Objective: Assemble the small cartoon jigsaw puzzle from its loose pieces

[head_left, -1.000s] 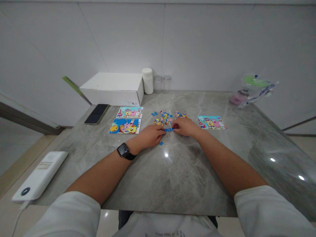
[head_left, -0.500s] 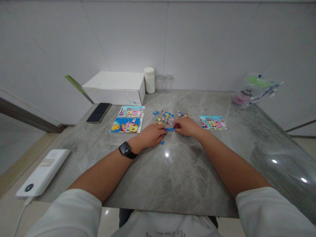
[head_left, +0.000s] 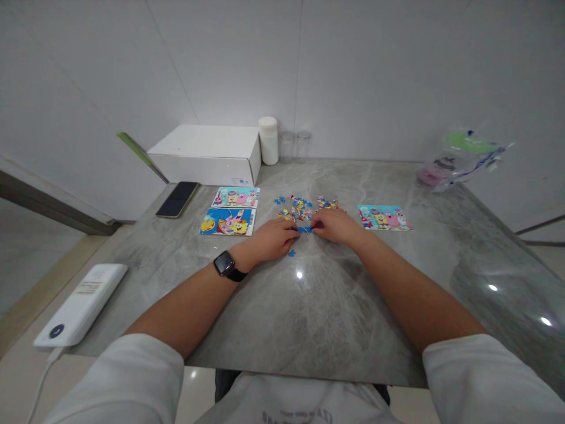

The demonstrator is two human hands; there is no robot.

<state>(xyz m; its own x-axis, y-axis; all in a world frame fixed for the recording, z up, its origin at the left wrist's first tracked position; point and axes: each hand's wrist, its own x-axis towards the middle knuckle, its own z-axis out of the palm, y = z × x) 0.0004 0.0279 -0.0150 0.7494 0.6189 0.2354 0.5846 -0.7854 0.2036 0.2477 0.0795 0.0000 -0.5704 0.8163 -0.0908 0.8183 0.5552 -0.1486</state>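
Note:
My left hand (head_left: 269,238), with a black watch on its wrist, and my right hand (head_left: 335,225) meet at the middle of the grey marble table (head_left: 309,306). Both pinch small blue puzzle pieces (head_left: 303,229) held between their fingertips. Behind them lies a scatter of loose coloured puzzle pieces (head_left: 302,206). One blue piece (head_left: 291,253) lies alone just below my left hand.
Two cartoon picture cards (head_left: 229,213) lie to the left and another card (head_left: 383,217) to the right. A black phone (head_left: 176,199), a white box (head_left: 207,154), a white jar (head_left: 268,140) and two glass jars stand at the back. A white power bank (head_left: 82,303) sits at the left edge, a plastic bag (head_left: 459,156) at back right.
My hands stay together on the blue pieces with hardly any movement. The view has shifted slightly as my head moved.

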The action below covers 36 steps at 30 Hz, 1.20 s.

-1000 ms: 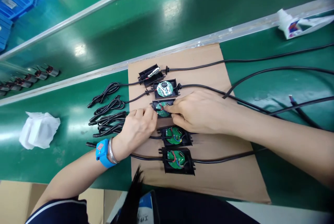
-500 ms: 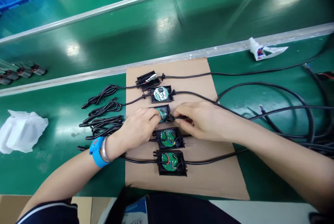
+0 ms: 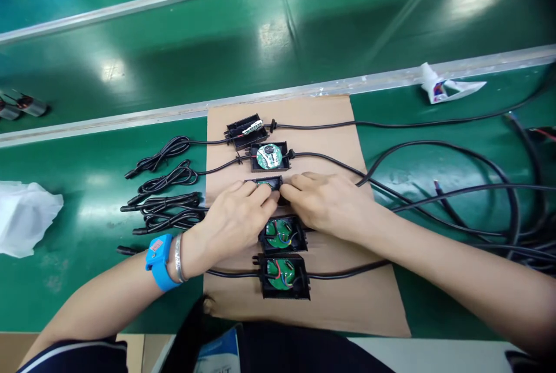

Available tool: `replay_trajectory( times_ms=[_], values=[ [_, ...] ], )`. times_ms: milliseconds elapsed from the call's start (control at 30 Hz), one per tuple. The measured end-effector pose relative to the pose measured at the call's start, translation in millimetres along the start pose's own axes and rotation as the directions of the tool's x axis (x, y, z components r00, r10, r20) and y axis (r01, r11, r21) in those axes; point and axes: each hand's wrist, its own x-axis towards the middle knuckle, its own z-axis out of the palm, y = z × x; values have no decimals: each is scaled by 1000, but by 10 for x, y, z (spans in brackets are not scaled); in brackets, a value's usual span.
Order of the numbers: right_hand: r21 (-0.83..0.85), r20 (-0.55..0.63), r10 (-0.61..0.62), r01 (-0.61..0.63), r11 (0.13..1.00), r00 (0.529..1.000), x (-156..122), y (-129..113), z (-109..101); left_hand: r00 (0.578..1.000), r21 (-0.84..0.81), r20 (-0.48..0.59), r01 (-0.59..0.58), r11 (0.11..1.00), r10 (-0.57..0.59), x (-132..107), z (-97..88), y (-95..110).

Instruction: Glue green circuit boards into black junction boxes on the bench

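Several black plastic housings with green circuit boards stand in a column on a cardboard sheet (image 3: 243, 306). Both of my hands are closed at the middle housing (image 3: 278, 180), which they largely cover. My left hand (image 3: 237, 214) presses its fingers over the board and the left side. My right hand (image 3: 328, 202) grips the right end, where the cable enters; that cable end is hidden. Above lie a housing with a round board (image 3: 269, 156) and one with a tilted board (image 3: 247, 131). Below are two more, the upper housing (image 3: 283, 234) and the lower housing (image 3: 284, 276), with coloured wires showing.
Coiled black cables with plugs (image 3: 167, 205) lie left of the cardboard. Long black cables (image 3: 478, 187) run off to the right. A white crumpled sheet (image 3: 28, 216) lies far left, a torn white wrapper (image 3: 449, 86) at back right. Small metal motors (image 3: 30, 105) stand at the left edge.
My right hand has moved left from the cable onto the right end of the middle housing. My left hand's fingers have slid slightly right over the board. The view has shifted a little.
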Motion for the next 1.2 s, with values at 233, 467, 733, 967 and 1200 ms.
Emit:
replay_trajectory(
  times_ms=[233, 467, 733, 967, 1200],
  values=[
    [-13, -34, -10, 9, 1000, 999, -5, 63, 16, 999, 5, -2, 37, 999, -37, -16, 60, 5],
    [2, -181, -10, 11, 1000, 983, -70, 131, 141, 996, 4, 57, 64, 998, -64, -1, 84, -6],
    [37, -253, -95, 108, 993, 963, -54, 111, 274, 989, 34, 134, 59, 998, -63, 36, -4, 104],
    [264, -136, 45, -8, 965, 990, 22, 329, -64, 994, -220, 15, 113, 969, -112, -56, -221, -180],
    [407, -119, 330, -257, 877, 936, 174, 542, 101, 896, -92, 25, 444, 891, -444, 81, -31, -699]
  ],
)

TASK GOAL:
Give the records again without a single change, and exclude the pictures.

SOLVED PROBLEM:
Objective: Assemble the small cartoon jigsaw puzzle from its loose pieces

[head_left, -1.000s] 
[head_left, -0.500s] 
[head_left, +0.000s] 

The demonstrator is two human hands; there is no robot.

<state>(xyz m; its own x-axis, y-axis; all in a world frame fixed for the recording, z up, its origin at the left wrist's first tracked position; point and axes: each hand's wrist, its own x-axis towards the middle knuckle, its own z-axis out of the palm, y = z × x) 0.0004 0.0279 -0.0150 0.7494 0.6189 0.2354 0.5846 -0.7854 0.2036 0.2477 0.0795 0.0000 -0.5704 0.8163 -0.0908 0.8183 0.5552 -0.1486</state>
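Note:
My left hand (head_left: 269,238), with a black watch on its wrist, and my right hand (head_left: 335,225) meet at the middle of the grey marble table (head_left: 309,306). Both pinch small blue puzzle pieces (head_left: 303,229) held between their fingertips. Behind them lies a scatter of loose coloured puzzle pieces (head_left: 302,206). One blue piece (head_left: 291,253) lies alone just below my left hand.
Two cartoon picture cards (head_left: 229,213) lie to the left and another card (head_left: 383,217) to the right. A black phone (head_left: 176,199), a white box (head_left: 207,154), a white jar (head_left: 268,140) and two glass jars stand at the back. A white power bank (head_left: 82,303) sits at the left edge, a plastic bag (head_left: 459,156) at back right.
My hands stay together on the blue pieces with hardly any movement. The view has shifted slightly as my head moved.
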
The action below covers 36 steps at 30 Hz, 1.20 s.

-1000 ms: 
-500 ms: 
+0 ms: 

Available tool: `replay_trajectory( times_ms=[_], values=[ [_, ...] ], )`. times_ms: milliseconds elapsed from the call's start (control at 30 Hz), one per tuple. The measured end-effector pose relative to the pose measured at the call's start, translation in millimetres along the start pose's own axes and rotation as the directions of the tool's x axis (x, y, z components r00, r10, r20) and y axis (r01, r11, r21) in those axes; point and axes: each hand's wrist, its own x-axis towards the middle knuckle, its own z-axis out of the palm, y = z × x; values have no decimals: each is scaled by 1000, but by 10 for x, y, z (spans in brackets are not scaled); in brackets, a value's usual span.
Order of the numbers: right_hand: r21 (-0.83..0.85), r20 (-0.55..0.63), r10 (-0.61..0.62), r01 (-0.61..0.63), r11 (0.13..1.00), r00 (0.529..1.000), x (-156..122), y (-129..113), z (-109..101); left_hand: r00 (0.578..1.000), r21 (-0.84..0.81), r20 (-0.48..0.59), r01 (-0.59..0.58), r11 (0.11..1.00), r10 (-0.57..0.59), x (-132..107), z (-97..88), y (-95..110).

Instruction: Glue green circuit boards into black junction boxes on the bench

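Several black plastic housings with green circuit boards stand in a column on a cardboard sheet (image 3: 243, 306). Both of my hands are closed at the middle housing (image 3: 278, 180), which they largely cover. My left hand (image 3: 237, 214) presses its fingers over the board and the left side. My right hand (image 3: 328, 202) grips the right end, where the cable enters; that cable end is hidden. Above lie a housing with a round board (image 3: 269, 156) and one with a tilted board (image 3: 247, 131). Below are two more, the upper housing (image 3: 283, 234) and the lower housing (image 3: 284, 276), with coloured wires showing.
Coiled black cables with plugs (image 3: 167, 205) lie left of the cardboard. Long black cables (image 3: 478, 187) run off to the right. A white crumpled sheet (image 3: 28, 216) lies far left, a torn white wrapper (image 3: 449, 86) at back right. Small metal motors (image 3: 30, 105) stand at the left edge.
My right hand has moved left from the cable onto the right end of the middle housing. My left hand's fingers have slid slightly right over the board. The view has shifted a little.
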Motion for the next 1.2 s, with values at 233, 467, 733, 967 and 1200 ms.
Emit:
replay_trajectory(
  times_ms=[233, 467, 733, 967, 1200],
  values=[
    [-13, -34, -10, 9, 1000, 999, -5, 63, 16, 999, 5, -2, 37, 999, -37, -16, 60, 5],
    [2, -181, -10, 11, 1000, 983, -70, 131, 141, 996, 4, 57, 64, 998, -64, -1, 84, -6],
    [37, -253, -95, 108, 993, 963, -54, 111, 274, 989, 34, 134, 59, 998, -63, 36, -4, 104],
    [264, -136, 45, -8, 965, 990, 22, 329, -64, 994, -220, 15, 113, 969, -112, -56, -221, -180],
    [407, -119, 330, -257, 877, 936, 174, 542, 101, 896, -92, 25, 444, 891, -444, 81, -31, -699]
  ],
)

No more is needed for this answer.